-- Task --
Exactly as written, copy the lines that run from the start of the data below to the line containing "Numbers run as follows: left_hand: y", both ends included.

** Opening Material for this exercise block **

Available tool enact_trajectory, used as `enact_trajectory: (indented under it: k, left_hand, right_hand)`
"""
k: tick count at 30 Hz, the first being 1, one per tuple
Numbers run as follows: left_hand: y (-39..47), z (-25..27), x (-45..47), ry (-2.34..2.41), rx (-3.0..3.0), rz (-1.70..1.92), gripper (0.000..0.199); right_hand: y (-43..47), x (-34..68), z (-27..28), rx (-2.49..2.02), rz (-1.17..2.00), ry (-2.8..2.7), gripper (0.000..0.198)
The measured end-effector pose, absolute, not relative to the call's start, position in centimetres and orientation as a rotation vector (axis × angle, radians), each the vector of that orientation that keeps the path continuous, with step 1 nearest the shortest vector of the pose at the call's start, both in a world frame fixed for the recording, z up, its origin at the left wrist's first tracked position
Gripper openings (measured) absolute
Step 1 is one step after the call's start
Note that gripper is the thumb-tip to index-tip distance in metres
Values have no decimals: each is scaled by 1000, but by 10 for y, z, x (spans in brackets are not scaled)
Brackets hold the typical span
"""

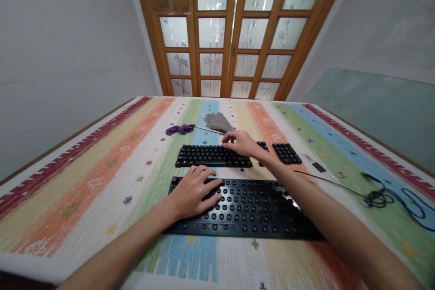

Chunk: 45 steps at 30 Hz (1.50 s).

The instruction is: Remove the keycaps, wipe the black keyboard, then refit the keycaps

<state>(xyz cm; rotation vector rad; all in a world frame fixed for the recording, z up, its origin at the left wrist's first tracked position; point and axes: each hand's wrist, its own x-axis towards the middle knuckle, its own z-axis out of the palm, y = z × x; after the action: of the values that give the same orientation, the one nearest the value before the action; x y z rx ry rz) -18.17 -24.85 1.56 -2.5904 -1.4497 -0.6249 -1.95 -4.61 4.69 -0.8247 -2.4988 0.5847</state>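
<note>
So that the keyboard base (251, 219) is apparently steadied, the left hand (192, 192) is laid on it, loosely spread, nothing gripped; the right hand (240, 142) is held nearly pinched at the keycaps (204, 156), any grip being impossible to tell; these are arrayed beyond on the desk (102, 158), presumably so key order is preserved.

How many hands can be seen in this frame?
2. The left hand lies over the left part of the black keyboard base; the right hand is at the far edge of the largest keycap block. No other hand shows.
</note>
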Motion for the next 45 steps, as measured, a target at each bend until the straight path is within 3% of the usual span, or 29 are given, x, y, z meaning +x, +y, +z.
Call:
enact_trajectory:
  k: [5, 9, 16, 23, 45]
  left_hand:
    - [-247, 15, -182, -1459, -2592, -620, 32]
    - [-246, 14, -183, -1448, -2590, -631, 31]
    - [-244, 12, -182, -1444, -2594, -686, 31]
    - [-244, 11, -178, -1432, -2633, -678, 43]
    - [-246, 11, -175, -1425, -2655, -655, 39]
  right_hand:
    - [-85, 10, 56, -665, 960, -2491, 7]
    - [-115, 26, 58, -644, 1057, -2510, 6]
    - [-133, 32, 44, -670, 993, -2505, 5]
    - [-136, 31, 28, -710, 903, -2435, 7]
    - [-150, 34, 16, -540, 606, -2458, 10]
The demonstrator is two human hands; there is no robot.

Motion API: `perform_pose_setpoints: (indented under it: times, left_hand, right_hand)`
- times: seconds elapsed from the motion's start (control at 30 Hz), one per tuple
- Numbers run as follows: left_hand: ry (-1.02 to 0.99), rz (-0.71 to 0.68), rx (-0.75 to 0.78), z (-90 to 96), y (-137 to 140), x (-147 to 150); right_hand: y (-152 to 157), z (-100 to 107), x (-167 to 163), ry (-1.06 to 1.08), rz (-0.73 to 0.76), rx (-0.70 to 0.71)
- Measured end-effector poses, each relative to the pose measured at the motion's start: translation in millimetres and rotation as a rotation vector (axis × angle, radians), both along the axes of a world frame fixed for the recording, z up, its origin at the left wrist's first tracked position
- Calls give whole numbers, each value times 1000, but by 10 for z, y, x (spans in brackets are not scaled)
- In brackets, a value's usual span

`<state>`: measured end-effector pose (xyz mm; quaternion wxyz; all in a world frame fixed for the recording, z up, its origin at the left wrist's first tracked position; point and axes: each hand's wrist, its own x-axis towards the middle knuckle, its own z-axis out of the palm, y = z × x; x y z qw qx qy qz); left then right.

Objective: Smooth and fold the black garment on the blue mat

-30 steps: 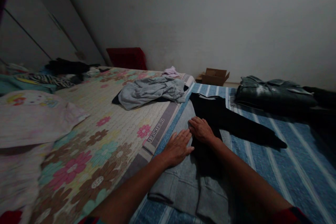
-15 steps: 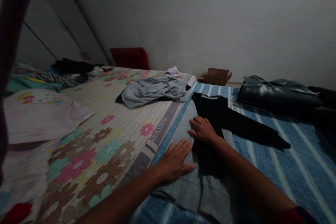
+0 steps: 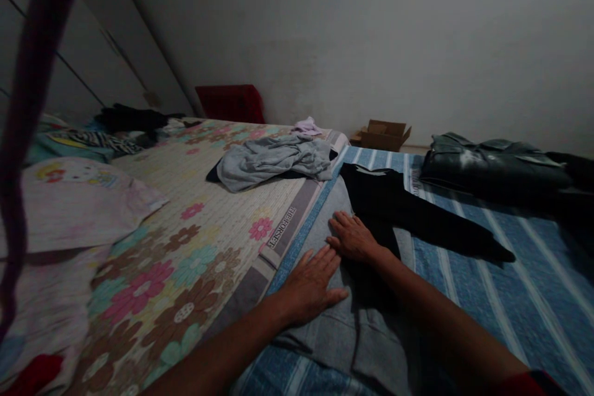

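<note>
Change: right hand (image 3: 352, 238) slid nearer the left hand (image 3: 310, 284).
Fingers: both flat, spread, gripping nothing, pressing grey garment (image 3: 343, 334).
Writing: "THE FORSET" on floral sheet (image 3: 283, 227), beyond left fingertips.

Dim, murky room; wide-angle edges bend, left side blurred.

**Bare forearms, a trace of red at the sleeve**

Two bare arms reach into view from the bottom edge, uncovered from wrist to well above the elbow. The left hand (image 3: 310, 284) and right hand (image 3: 352, 238) carry no rings, watch or gloves that the dim light lets one see. At the lower right corner, a dark red sleeve edge (image 3: 541, 380) with a dark trim band shows on the right arm.
</note>
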<state>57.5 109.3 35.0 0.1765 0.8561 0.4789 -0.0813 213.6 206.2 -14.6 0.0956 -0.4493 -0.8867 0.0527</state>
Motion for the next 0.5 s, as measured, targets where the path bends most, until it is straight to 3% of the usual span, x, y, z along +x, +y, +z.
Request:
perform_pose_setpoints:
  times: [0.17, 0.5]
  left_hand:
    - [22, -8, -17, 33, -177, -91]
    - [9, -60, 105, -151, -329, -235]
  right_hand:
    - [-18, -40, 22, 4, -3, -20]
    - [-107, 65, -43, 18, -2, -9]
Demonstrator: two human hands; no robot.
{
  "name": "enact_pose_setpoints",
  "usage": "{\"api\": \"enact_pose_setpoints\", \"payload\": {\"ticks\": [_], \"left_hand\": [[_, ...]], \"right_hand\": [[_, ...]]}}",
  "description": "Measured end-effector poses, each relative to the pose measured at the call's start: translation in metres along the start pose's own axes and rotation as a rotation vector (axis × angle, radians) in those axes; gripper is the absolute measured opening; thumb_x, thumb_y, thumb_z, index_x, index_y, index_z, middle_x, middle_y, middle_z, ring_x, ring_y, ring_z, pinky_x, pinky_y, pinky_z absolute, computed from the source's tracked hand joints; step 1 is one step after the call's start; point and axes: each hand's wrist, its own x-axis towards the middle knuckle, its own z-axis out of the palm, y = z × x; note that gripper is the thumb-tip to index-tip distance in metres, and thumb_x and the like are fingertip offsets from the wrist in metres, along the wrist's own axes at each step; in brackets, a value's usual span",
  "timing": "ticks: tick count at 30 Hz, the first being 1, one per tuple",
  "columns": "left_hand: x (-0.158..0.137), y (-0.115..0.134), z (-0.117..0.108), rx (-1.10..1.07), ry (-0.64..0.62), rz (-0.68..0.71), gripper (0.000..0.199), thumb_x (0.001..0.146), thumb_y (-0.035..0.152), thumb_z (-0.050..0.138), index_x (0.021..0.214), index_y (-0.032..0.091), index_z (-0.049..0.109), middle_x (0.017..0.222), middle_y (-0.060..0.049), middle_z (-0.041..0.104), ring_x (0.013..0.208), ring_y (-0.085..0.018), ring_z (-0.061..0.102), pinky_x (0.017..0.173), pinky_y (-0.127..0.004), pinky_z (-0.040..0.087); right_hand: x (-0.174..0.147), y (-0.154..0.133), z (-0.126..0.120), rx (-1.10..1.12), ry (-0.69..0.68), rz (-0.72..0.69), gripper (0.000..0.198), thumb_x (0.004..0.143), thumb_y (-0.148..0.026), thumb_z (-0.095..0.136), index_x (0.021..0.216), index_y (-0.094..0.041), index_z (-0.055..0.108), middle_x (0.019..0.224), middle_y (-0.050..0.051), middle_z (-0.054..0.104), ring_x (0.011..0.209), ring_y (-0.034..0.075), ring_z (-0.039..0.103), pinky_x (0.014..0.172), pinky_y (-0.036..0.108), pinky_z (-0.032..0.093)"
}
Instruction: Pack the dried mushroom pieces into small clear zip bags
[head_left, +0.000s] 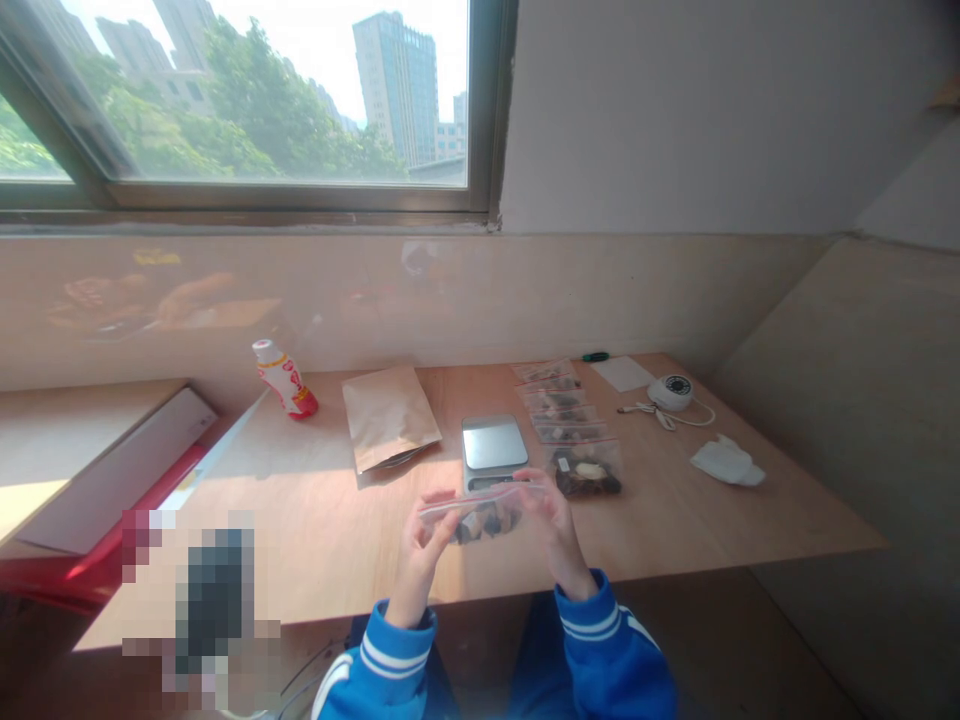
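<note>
A clear zip bag (489,522) with brown and dark pieces inside hangs between my hands, over the front of the table. My left hand (427,535) pinches its top left corner. At the right end of the red zip line, my right hand (551,515) grips the bag too. Just behind it sits a kitchen scale (495,445) with a bare silver plate; the bag partly hides its display. To the right of the scale, a filled zip bag (589,470) with dark pieces and one pale piece lies in front of several similar bags (559,400) in an overlapping row.
A brown paper pouch (391,418) and a red-and-white bottle (285,380) stand left of the scale. At the right are a white round device with a cable (670,393), a crumpled tissue (727,460), white paper (622,373) and a green-handled tool (596,357). A blurred patch covers the left front.
</note>
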Motion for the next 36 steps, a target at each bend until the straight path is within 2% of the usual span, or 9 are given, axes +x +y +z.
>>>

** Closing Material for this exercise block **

-- Reply to the exercise --
Available tool enact_trajectory, used as `enact_trajectory: (indented under it: k, left_hand, right_hand)`
"""
k: tick count at 30 Hz, the first being 1, one per tuple
Numbers run as follows: left_hand: y (-39..47), z (-25..27), x (-45..47), ry (-2.34..2.41), rx (-3.0..3.0), rz (-1.70..1.92), gripper (0.000..0.199); right_hand: y (-43..47), x (-34..68), z (-27..28), rx (-2.49..2.02), rz (-1.17..2.00), ry (-2.8..2.7), gripper (0.000..0.198)

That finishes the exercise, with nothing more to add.